WHAT THE TASK REQUIRES: In the listing below, locate the line containing "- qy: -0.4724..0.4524" and the line containing "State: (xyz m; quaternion". Output both of them and every line between, exactly as written, and nothing more.
Segment Open
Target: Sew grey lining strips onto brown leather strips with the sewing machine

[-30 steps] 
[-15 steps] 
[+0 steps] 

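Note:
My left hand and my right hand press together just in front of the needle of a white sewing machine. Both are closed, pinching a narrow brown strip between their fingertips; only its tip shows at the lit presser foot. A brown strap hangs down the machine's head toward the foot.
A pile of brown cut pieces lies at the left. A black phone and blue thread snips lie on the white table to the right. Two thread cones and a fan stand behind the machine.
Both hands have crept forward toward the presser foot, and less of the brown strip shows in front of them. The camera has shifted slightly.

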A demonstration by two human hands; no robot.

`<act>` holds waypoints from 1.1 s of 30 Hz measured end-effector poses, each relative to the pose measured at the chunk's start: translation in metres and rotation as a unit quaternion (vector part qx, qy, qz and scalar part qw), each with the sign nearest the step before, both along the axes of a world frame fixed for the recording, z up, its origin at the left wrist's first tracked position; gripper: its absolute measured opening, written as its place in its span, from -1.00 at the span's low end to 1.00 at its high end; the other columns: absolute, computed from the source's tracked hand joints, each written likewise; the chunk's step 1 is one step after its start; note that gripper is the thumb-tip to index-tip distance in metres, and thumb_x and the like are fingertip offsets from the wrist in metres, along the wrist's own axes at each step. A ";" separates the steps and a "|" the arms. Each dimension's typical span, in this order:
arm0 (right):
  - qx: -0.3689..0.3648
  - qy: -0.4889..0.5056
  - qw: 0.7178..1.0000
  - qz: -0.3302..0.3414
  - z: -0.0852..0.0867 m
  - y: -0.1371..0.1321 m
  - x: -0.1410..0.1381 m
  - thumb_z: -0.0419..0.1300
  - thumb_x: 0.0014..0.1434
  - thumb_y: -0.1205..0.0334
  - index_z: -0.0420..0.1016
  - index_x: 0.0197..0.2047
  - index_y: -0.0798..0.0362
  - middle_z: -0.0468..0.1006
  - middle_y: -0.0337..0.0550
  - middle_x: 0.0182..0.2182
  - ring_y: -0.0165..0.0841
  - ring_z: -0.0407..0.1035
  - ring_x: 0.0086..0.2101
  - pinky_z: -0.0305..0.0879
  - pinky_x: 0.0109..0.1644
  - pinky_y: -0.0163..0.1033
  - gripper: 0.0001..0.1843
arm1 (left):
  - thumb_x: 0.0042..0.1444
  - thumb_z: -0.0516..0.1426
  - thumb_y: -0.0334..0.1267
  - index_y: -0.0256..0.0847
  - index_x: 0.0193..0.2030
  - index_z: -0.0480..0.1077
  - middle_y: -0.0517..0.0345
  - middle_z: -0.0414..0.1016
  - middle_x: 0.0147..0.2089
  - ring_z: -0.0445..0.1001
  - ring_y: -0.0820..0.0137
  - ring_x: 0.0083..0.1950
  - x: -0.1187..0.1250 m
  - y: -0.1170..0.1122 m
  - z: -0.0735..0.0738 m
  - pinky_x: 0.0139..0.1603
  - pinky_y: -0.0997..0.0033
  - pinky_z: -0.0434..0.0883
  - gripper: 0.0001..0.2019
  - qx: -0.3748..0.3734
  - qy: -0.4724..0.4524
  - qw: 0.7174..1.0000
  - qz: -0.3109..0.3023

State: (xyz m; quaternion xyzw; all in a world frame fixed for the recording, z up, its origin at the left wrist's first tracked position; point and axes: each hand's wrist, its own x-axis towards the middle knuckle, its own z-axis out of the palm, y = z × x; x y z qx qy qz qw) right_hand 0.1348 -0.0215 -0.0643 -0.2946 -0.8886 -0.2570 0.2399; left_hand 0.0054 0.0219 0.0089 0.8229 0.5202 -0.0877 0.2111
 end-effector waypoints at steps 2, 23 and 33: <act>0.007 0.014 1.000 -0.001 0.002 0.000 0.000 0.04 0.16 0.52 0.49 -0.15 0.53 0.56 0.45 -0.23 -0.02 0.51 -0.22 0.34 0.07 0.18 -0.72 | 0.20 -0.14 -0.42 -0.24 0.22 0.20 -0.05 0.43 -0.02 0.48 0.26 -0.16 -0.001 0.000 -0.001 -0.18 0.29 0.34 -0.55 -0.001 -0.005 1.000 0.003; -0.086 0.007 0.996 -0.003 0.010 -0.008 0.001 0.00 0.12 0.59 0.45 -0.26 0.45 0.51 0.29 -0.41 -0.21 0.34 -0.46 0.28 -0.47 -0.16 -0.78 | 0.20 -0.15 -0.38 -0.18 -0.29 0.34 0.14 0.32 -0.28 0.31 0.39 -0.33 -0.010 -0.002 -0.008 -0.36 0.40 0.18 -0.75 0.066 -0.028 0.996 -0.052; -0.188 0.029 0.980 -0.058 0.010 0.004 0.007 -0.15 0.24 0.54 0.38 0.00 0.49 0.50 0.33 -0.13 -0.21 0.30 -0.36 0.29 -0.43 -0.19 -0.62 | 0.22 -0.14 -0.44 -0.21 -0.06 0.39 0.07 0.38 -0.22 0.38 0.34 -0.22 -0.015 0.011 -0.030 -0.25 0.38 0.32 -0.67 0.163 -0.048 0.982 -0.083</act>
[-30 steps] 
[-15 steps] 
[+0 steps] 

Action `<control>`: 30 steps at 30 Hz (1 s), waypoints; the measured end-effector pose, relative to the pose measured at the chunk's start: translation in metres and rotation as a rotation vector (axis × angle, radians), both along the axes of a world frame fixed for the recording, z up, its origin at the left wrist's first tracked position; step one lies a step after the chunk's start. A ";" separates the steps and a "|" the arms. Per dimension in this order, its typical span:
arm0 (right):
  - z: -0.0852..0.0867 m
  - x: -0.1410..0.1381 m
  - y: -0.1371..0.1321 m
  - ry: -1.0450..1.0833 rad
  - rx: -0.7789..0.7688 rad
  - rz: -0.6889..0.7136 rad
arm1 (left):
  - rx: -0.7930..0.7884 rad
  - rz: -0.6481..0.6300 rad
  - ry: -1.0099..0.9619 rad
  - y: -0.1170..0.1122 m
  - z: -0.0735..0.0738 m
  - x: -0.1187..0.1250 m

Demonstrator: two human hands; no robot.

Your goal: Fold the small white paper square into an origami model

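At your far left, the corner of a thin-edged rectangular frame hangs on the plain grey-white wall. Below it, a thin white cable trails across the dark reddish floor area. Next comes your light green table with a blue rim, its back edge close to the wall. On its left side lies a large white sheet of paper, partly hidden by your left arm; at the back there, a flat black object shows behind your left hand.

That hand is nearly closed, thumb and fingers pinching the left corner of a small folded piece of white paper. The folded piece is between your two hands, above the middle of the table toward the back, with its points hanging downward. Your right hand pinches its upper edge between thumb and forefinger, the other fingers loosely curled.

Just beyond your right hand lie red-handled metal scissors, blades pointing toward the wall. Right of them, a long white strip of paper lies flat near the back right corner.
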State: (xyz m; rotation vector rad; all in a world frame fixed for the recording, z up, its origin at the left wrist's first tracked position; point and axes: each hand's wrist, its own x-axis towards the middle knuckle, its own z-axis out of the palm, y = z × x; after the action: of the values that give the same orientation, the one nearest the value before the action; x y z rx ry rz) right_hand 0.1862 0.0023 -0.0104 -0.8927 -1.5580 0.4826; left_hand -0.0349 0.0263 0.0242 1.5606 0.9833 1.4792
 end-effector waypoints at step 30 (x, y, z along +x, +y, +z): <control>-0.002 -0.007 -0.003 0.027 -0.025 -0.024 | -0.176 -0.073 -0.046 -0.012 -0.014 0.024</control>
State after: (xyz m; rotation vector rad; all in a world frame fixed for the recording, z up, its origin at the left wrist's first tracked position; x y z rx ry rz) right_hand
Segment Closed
YOUR SOLUTION:
  - qy: -0.4724..0.4524
  - qw: 0.7174..1.0000
  - qz: -0.3109..0.3023

State: (xyz m; quaternion xyzw; all in a world frame fixed for the recording, z up, its origin at the left wrist's first tracked position; point and axes: each hand's wrist, its own x-axis towards the middle knuckle, its own z-axis out of the palm, y = z × x; x y z qx qy qz qw) right_hand 0.1348 -0.0215 -0.0643 -0.2946 -0.8886 -0.2570 0.2399; left_hand 0.0054 0.0219 0.0089 0.8229 0.5202 -0.0877 0.2111

This output has been written out in full.